As I've probably made self-evident, it means far more to me than the MGM movie. But the world at large feels differently: since that serendipitous summer camp viewing, I've learned that the movie did poorly at the box office and was panned by critics. (Return was a Disney production. There are interesting parallels between its troubled production and under=performing release and reception with that of -- on both counts -- The Black Cauldron. Both were very unfortunate victims of the much-touted identity crisis the studio went through in the `80's, and the intertwined shakeups in upper management.) And it's not hard to surmise that it's largely fallen into obscurity. Hence why I have a longstanding attitude of resent toward the MGM movie, and staunchly defend Return as though I take it personally (which, really, I do).

I've long believed my view is completely justifiable, no matter how atypical it is. (Many people don't even know that MGM's The Wizard of Oz was based on a book, let alone that he wrote 13 sequels.) For one thing, I can't imagine my first instinct -- and probably not even my last -- upon finishing reading the original novel (or almost any novel, for that matter) would never be, "Hey, I can just see the story as a movie, all in my head ... but it shouldn't just be a dramatic fantasy-adventure story; it should be a family musical, too!" Given that predisposition, you can imagine that I respect Return to Oz for countering the almost universally celebrated MGM movie's template and not being a musical. Compound that with the fact that the visages of Tic-Toc, Jack Pumpkinhead, the Scarecrow, the Tin Woodman, and the Cowardly Lion are clearly based on John R. Neill (for all intents and purposes, canon) illustrations for most of Baum's Oz books; playing up Oz and its denizens as bizarre and colorful, as opposed to just colorful; and the commitment to taking the form of a dark fantasy-adventure, and you have a movie more suited to my tastes (it probably even had a part in shaping them), despite that it seems it was doomed to be overshadowed in the popular consciousness by its predecessor.

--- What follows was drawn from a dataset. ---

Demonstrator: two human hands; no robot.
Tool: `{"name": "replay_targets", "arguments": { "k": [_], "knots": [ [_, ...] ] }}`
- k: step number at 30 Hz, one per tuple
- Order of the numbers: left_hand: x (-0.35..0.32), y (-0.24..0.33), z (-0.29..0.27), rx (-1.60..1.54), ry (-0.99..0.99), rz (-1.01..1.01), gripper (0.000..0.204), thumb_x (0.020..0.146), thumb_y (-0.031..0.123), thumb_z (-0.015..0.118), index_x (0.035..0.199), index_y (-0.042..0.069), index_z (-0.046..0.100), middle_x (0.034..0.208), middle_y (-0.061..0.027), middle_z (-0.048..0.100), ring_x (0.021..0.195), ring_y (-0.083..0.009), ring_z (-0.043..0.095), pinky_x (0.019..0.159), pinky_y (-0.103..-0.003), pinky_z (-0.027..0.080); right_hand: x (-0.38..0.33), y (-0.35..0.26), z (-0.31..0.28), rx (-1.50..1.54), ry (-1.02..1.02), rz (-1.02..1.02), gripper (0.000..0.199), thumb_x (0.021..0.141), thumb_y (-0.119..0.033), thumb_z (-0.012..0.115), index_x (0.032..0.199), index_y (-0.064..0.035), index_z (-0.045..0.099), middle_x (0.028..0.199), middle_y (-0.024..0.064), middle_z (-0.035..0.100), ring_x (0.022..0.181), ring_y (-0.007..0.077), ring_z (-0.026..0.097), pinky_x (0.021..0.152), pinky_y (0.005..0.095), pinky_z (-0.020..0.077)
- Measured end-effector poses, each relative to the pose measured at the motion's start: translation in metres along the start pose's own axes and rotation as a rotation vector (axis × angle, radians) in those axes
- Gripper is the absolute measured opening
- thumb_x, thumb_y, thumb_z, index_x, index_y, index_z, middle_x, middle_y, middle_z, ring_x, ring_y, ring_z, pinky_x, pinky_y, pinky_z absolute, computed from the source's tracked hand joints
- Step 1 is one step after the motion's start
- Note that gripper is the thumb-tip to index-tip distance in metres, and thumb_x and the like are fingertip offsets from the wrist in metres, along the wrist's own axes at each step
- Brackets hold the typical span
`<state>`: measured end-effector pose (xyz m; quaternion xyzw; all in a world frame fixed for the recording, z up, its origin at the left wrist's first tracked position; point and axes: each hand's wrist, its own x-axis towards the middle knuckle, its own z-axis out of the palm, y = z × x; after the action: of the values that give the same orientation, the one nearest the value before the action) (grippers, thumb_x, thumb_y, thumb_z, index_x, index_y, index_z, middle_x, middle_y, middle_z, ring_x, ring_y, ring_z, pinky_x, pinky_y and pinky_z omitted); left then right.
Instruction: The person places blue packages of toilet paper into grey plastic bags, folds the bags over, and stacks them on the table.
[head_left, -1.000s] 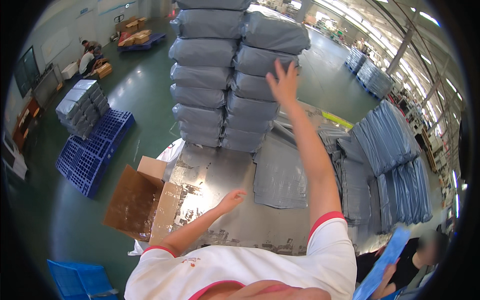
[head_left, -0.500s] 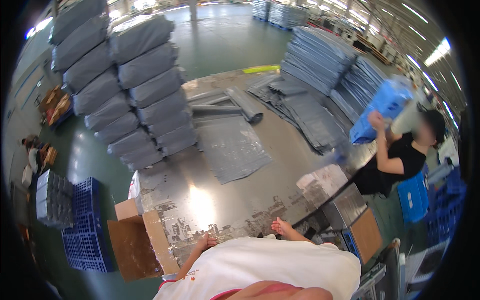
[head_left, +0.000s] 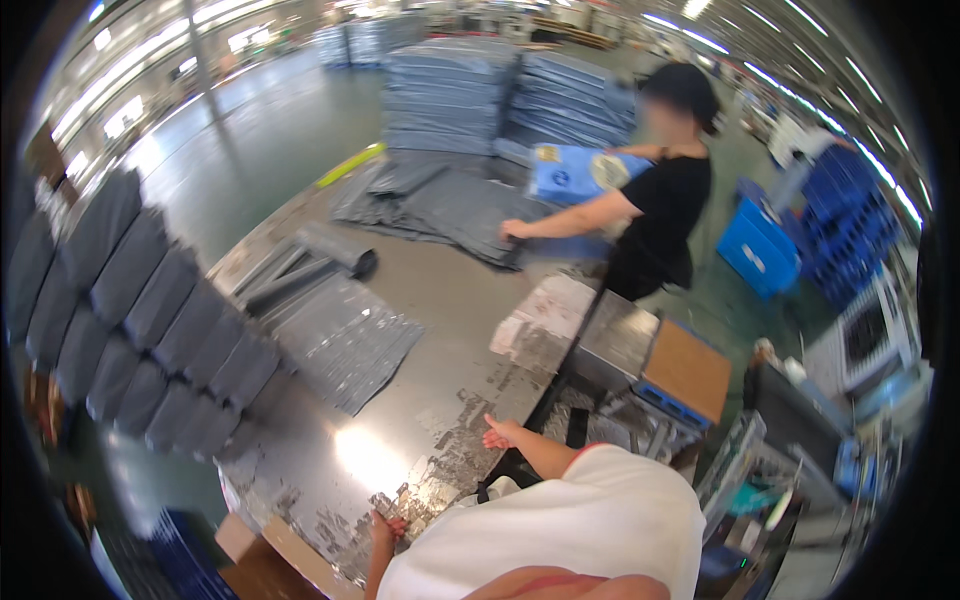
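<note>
My right hand (head_left: 499, 434) hovers by the near edge of the metal-topped table (head_left: 300, 425), fingers apart and nothing in them. My left hand (head_left: 390, 527) is lower down at the same edge, its fingers loosely spread and holding nothing. Beyond them lies a flat stack of grey plastic sheets (head_left: 350, 335), with a rolled grey sheet (head_left: 335, 250) at its far end. Another heap of grey plastic sheets (head_left: 440, 205) is farther back. A co-worker in black (head_left: 665, 210) reaches one hand onto that heap; the other hand is at a blue plastic package (head_left: 575, 172).
Tall stacks of grey wrapped bundles (head_left: 150, 290) rise at the left. Blue-grey stacked sheets (head_left: 445, 100) stand at the table's far side. An open cardboard box (head_left: 300, 560) is at lower left. Right of me are a metal box (head_left: 620, 330), a brown board (head_left: 685, 370) and a blue bin (head_left: 755, 250).
My view has swung to the right. The co-worker has lowered the blue package onto the table's far side and extended a hand to the grey heap. Both my hands remain empty.
</note>
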<state>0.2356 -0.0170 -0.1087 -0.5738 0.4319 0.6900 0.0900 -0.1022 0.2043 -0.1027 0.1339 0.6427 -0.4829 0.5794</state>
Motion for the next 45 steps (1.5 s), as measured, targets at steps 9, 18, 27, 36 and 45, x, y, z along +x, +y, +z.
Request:
{"name": "replay_targets", "arguments": {
  "k": [9, 18, 27, 36, 45],
  "knots": [
    [0.002, 0.001, 0.002, -0.077, 0.102, -0.011, 0.084, 0.064, 0.072, 0.011, 0.079, 0.0, 0.053, 0.057, -0.0061, 0.055, 0.036, -0.0124, 0.039, 0.031, -0.021, 0.025, 0.019, 0.008, -0.001, -0.03, 0.03, 0.0, 0.071, 0.067, -0.067, 0.029, 0.082, -0.0031, 0.055, 0.077, 0.008, 0.06, 0.06, 0.0155, 0.059, 0.036, 0.0193, 0.0359],
    [0.013, -0.004, -0.011, -0.099, 0.049, -0.08, 0.085, 0.065, 0.072, 0.011, 0.077, -0.001, 0.053, 0.057, -0.0079, 0.056, 0.035, -0.0133, 0.04, 0.03, -0.022, 0.026, 0.013, 0.002, 0.003, -0.042, 0.044, 0.035, 0.067, 0.067, -0.066, 0.032, 0.077, -0.0033, 0.055, 0.071, 0.0069, 0.059, 0.056, 0.0163, 0.059, 0.035, 0.0205, 0.0348],
    [0.01, -0.001, -0.009, -0.071, 0.078, -0.098, 0.084, 0.065, 0.071, 0.01, 0.075, 0.0, 0.054, 0.057, -0.008, 0.057, 0.035, -0.0133, 0.04, 0.031, -0.022, 0.026, 0.011, 0.001, 0.003, -0.045, 0.031, 0.028, 0.067, 0.067, -0.067, 0.031, 0.076, -0.0043, 0.055, 0.072, 0.0064, 0.059, 0.058, 0.0161, 0.059, 0.035, 0.0205, 0.0339],
    [0.0, 0.007, -0.007, -0.068, 0.061, -0.112, 0.083, 0.065, 0.071, 0.011, 0.076, 0.001, 0.054, 0.057, -0.0068, 0.056, 0.035, -0.0132, 0.04, 0.031, -0.022, 0.026, 0.018, 0.003, 0.002, -0.041, 0.017, 0.046, 0.068, 0.066, -0.068, 0.031, 0.076, -0.0048, 0.055, 0.072, 0.0056, 0.059, 0.058, 0.0158, 0.059, 0.036, 0.0204, 0.0331],
    [0.003, 0.005, -0.006, -0.076, 0.081, -0.13, 0.082, 0.065, 0.071, 0.013, 0.077, 0.001, 0.054, 0.057, -0.0067, 0.056, 0.035, -0.0133, 0.04, 0.031, -0.022, 0.026, 0.025, 0.009, -0.003, -0.041, 0.004, 0.02, 0.068, 0.066, -0.067, 0.031, 0.078, -0.0041, 0.054, 0.074, 0.0064, 0.059, 0.059, 0.0162, 0.059, 0.036, 0.0202, 0.0343]
  ]
}}
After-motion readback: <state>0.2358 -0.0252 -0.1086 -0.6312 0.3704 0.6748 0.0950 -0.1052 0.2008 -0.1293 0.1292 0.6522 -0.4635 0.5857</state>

(In all fairness, Baum himself wrote the book for multiple Oz stage musicals. But I would contend that, not just in terms of Oz, but as an overall rule, theater is more appropriate a venue for "musicals" than is film. (But we have to consider cultural context: in 1939, a movie (mostly in color wasn't state of the art, but it'd only been several years since the prospect of a sound film was still new, amazing territory. So color and sound, together? It's not hard for me to imagine the MGM thingie being the Avatar of its day...)

Also, with Will Vinton's animation and the resourceful, inventive sets and costumes, the movie is a vital relic belonging to an `80's wave of children's fantasy films (which also included The Neverending Story and Jim Henson's Labyrinth and The Dark Crystal), the methods of which have sadly been considered obsolete since the advent of CGI. The Wheelers are particularly impressive: each foot secured in a single-wheeled shoe and eat hand gripping a wheel by a handle, the actors rode around on all fours, giving a magnificent acrobatic performance. (To hide the handles and footwear, their sleeves and pants were especially long -- but this was brilliantly incorporated into their costume designs and the modified physicality adopted by the actors. Not only was it so well-realized that not for a second does it appear that the extended sleeves and pants are only there to hide something ... even if you know that that's just what they're doing. It also augmented the Wheelers' unnervingly alien presence and sinewy, gnarled, worm-like appearance.)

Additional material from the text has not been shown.